Parnell Pharmaceuticals ($PARN), which went public a year ago, said it narrowed its losses in the first 6 months of the year as the Kansas-based maker of animal health drugs looks toward unleashing products it has in its pipeline.
The company said its total comprehensive losses for the 6-month period ended June 30, were $2.8 million versus $9.4 million for the same period a year ago, or a 16 cent loss per weighted share against $1.54.
Parnell, which began adding more sales, executive and support staff to its U.S. operations when it relocated its headquarters to Overland Park, KS in 2013, said administration expenses jumped to $3.8 million for the period compared to the $2 million recorded a year ago. Marketing costs rose to $2.5 million from $1.8 million.
|Parnell CEO Robert Joseph|
"Even though performance was not quite what we would like it to be for the first six months for this segment, materiality is rapidly decreasing as a result of our success in the new markets of the U.S.," Robert Joseph, chief executive, told analysts on an earnings call. "We also anticipate commencing the process of expanding our sales of our refracted home owned through marketing partners in other geographies such as Europe, which could come online in 2016."
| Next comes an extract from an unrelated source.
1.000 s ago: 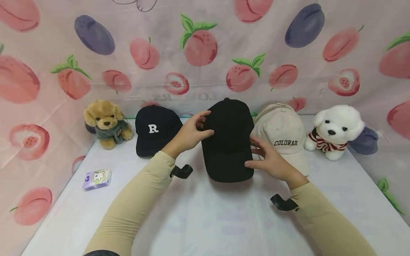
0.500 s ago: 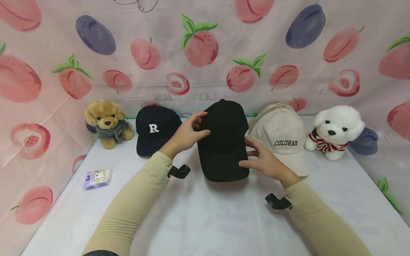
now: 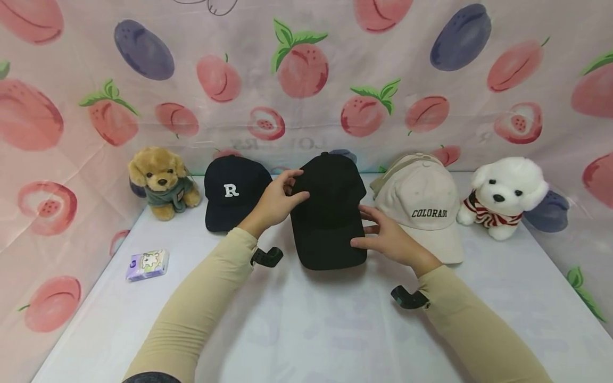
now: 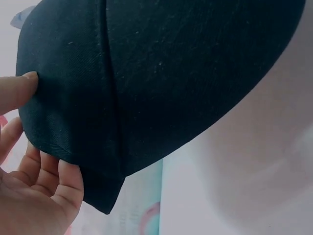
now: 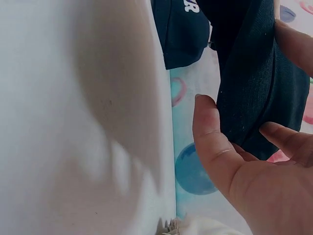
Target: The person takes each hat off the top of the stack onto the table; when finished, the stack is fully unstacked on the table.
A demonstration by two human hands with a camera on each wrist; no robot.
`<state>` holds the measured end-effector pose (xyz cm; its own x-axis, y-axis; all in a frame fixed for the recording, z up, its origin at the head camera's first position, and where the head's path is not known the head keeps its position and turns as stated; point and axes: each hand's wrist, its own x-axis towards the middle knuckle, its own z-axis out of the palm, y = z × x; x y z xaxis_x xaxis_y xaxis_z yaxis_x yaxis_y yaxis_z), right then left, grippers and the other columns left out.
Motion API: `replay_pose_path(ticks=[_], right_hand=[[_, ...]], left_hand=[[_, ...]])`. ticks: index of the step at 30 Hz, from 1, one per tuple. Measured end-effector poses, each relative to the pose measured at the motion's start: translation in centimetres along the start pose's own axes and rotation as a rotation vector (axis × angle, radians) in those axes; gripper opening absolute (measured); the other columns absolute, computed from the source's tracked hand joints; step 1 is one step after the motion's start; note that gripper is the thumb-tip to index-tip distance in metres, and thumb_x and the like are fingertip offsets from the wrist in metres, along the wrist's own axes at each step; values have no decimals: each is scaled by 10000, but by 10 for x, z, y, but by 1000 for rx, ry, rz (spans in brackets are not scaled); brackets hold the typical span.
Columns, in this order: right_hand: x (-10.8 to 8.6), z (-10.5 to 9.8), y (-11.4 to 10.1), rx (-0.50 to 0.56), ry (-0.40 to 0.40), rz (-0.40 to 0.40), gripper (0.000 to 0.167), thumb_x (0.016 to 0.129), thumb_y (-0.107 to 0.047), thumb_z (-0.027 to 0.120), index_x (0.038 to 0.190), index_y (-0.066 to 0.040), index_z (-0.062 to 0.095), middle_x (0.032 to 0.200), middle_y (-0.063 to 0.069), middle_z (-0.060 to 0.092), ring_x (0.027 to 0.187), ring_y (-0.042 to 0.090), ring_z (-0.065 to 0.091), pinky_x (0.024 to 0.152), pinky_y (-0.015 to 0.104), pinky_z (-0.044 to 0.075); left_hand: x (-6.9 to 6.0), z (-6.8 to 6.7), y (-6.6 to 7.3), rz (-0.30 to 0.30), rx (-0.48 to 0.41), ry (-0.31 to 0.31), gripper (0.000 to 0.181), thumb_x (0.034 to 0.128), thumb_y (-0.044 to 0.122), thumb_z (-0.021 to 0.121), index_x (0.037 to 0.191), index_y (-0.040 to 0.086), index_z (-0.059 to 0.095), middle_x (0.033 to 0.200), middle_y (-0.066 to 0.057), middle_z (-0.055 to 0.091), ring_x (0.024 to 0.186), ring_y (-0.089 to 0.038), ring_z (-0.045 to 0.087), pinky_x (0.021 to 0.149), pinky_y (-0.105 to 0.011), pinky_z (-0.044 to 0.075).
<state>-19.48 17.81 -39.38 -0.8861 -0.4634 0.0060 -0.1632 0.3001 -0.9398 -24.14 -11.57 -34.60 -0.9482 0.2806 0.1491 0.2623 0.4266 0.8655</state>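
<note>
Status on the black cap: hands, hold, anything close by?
Left hand holds left side of black cap; right hand holds its right edge. Brim lowest. Possible obstacles: navy R cap left, beige Colorado cap right.

A pale pink cloth backdrop [image 3: 306,119], printed with peaches and dark plums, walls in the far, left and right sides of a small tabletop set arranged like a display. A table [image 3: 297,335] covered in white spans the space within. Caps form a row across it: a navy cap [image 3: 241,175] bearing a white R at left, a black cap [image 3: 328,207] at center and a beige cap [image 3: 416,191] lettered COLORADO at right. A tan plush dog [image 3: 163,183] and a white plush dog [image 3: 510,186] flank them. Whether home, shop or studio surrounds the set cannot be told.
</note>
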Motion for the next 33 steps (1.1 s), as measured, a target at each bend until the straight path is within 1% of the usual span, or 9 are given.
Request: replay_pose_path(ticks=[3,7,10,12,16,20,26,29,33], right_hand=[[1,1,0,10,-5,7,907,887,-143,769,1586,-30,203,1566,228,279,1284,422,494,915,399,513],[3,1,1,-14,6,8,899,890,-159,770,1584,-32,212,1564,225,288,1282,417,499,933,420,504],[5,2,2,-30,13,10,900,893,-179,772,1585,-39,214,1565,218,290,1285,413,499,954,444,494],[7,3,2,-29,18,16,906,890,-184,777,1586,-41,215,1566,213,290,1284,407,503,952,440,496],[13,5,3,-31,30,26,921,885,-183,782,1587,-31,207,1554,218,305,1277,405,515,952,449,499],[18,8,5,-51,40,41,925,887,-202,782,1590,-37,206,1541,221,329,1277,405,520,978,483,482],[26,11,7,-81,56,58,917,899,-225,773,1591,-34,203,1562,240,301,1288,425,503,1016,512,445],[30,12,7,-87,66,72,926,893,-245,778,1593,-44,206,1566,239,299,1292,426,500,1023,518,436],[37,13,7,-83,85,91,938,883,-253,788,1594,-55,208,1576,225,287,1304,408,495,1023,511,438]], left_hand=[[1,0,-3,-6,-8,2,555,977,197,676,1481,116,459,1204,-116,483,981,-252,474,854,-381,434],[1,-1,-5,-7,-14,-5,556,978,202,670,1488,123,461,1260,-132,487,1035,-270,486,894,-409,438],[2,-2,-8,-18,-2,-8,562,979,214,665,1495,131,459,1321,-150,484,1101,-284,499,944,-433,438],[2,-2,-9,-25,4,-4,564,980,218,662,1499,133,457,1346,-162,482,1130,-292,503,964,-446,436],[5,-3,-12,-31,9,11,565,978,209,661,1499,125,460,1343,-177,489,1133,-304,504,964,-455,438],[8,-4,-15,-36,10,24,566,976,204,662,1501,125,467,1337,-174,491,1127,-300,503,956,-451,441],[15,-5,-20,-47,18,30,570,981,212,653,1512,134,461,1362,-165,486,1138,-286,500,951,-433,440],[18,-5,-22,-54,22,38,566,983,208,653,1510,131,463,1361,-168,487,1134,-290,497,942,-429,439],[23,-6,-24,-64,26,53,564,981,193,653,1507,123,466,1374,-179,486,1161,-298,499,965,-429,436]])
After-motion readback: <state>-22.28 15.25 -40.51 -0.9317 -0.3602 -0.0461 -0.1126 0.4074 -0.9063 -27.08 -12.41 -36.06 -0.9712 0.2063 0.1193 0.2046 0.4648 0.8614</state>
Parnell recently completed a pivotal study of its drug Zydax, which is being developed to treat osteoarthritis in both dogs and horses. Zydax is currently available in Australia, New Zealand, Asia and the Middle East, and the company hopes to gain FDA approval sometime late next year. It also plans to seek approval for the drug in Europe.
To that end, the company recently secured a loan for $11 million. Two products Parnell expects to launch this fall are Fetch, an app that educates owners about osteoarthritis, and Glyde, a nutraceutical product to treat the disease.
If given U.S. regulatory approval of Zydax, Parnell is likely to face stiff competition in the market that is currently dominated by nonsteroidal anti-inflammatory (NSAID) drugs. Rivals such as Nexvet Biopharma ($NVET) are also working toward new approaches to treating pain in companion animals.
"We think we can take 20% or more of this market and it (is close) to $90 million at the moment," Joseph told analysts. "So we do expect that we can achieve revenues sort of approaching $20 million for this product over time and certainly we are well underway to achieving that this year."